Up to and including the line containing "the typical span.", retype each line of the listing below exactly, beginning with the first.

● ● ● ●

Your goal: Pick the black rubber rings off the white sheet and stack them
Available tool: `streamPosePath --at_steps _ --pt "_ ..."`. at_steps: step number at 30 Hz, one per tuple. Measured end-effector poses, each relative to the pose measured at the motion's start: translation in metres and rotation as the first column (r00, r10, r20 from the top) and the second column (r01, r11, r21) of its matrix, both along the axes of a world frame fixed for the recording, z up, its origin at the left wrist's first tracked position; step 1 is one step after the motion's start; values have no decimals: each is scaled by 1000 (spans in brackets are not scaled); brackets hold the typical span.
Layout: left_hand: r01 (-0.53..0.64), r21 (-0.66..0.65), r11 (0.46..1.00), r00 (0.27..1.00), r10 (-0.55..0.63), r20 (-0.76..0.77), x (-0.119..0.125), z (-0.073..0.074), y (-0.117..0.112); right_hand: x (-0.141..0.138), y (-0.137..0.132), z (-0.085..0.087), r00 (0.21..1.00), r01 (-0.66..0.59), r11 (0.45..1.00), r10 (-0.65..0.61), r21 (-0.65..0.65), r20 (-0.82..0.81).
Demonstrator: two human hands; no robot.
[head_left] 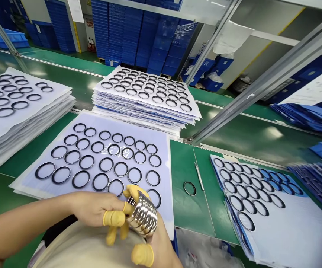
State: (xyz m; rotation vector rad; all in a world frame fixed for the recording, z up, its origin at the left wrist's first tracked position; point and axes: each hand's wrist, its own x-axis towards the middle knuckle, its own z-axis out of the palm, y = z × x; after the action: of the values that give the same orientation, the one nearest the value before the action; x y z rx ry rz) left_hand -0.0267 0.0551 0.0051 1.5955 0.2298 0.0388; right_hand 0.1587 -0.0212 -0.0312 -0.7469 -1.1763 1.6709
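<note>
A stack of shiny metal rings (pixel 144 215) lies in my right hand (pixel 161 238), whose fingers curl round it from the far side, with the thumb low in front. My left hand (pixel 99 209) reaches in from the left, and its fingertips meet the left end of the stack. Yellow finger cots cover fingertips on both hands. Just beyond the hands, dark-edged rings (pixel 106 164) lie in rows on a white sheet (pixel 163 158). How many rings my left fingers grip is hidden.
Tall stacks of sheets with rings stand at the back (pixel 147 111) and left (pixel 38 123). On the green table (pixel 183 160) are a single ring (pixel 190 188) and a thin pen-like tool (pixel 199 176). More rings sit on a pale sheet (pixel 286 230) at right. A metal post (pixel 233 104) slants behind.
</note>
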Motion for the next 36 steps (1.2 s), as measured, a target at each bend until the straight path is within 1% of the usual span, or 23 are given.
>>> streamPosePath --at_steps 2,4,6,7,10,12,14,16,18,20,22,24,26,28,29,31,33,35,36 --pt "-94 2 996 994 94 55 3 -2 0 -1 -3 0 1000 21 1000 -21 -4 5" --pt "-181 -28 983 981 183 66 7 -4 0 -1 -5 0 998 46 999 -46 -6 41" --pt "-258 -83 963 966 259 10 11 -5 0 -1 -6 0 995 71 997 -72 8 74" --pt "-286 -120 951 958 284 -30 13 -5 -1 0 -5 -1 994 71 997 -74 35 80" --pt "-310 -228 923 950 292 -109 17 -6 -2 1 -1 0 995 24 986 -39 165 89" --pt "-309 -268 913 951 289 -110 20 -7 -3 1 0 1 992 33 973 -60 228 110" --pt "-316 -310 897 949 299 -103 21 -9 -4 -1 -1 3 982 96 968 -130 231 140" --pt "-342 -330 880 939 333 -84 22 -11 -4 -2 -4 4 975 119 967 -157 225 158" --pt "-377 -275 885 923 383 -32 21 -10 -4 -3 -7 2 982 108 971 -138 212 129" --pt "-423 -134 896 899 433 56 19 -6 -2 -4 -10 -3 985 117 968 -142 222 101" --pt "-462 28 886 881 456 127 16 0 -1 -3 -10 -9 977 146 953 -181 264 115" --pt "-490 175 854 870 470 147 12 7 0 -3 -9 -12 969 154 937 -205 313 139" --pt "-492 305 815 870 474 134 9 12 1 -3 -6 -10 970 157 934 -207 320 129" --pt "-473 415 777 874 474 109 6 15 1 -3 -3 -5 978 136 943 -176 303 110" --pt "-461 455 762 876 474 93 4 16 1 -2 -2 -3 984 101 952 -139 287 114" --pt "-449 491 747 874 482 66 3 15 2 -2 -4 -3 992 9 977 -36 213 119" --pt "-465 458 758 867 495 62 4 12 3 -2 -8 -12 995 -62 996 56 64 86" --pt "-498 323 805 860 505 67 6 7 4 -4 -11 -28 995 -86 991 90 -106 39" --pt "-505 233 831 860 505 65 8 3 4 -7 -11 -38 995 -84 985 92 -149 47"
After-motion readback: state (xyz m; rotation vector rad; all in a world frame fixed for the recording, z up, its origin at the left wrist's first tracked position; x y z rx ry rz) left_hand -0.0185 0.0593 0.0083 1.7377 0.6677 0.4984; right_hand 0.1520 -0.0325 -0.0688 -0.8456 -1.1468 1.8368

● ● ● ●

▸ Answer to this problem:
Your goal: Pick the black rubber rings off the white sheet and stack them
Available tool: `streamPosePath --at_steps _ --pt "_ ..."`. at_steps: step number at 30 Hz, one per tuple. Measured end-effector poses, each relative to the pose measured at the motion's start: translation in metres and rotation as the first column (r00, r10, r20 from the top) and the second column (r01, r11, r21) of its matrix, both along the axes of a world frame fixed for the recording, z up, its origin at the left wrist's first tracked position; step 1 is one step after the motion's start; values have no decimals: each is scaled by 1000 (spans in brackets are not scaled); brackets hold the typical span.

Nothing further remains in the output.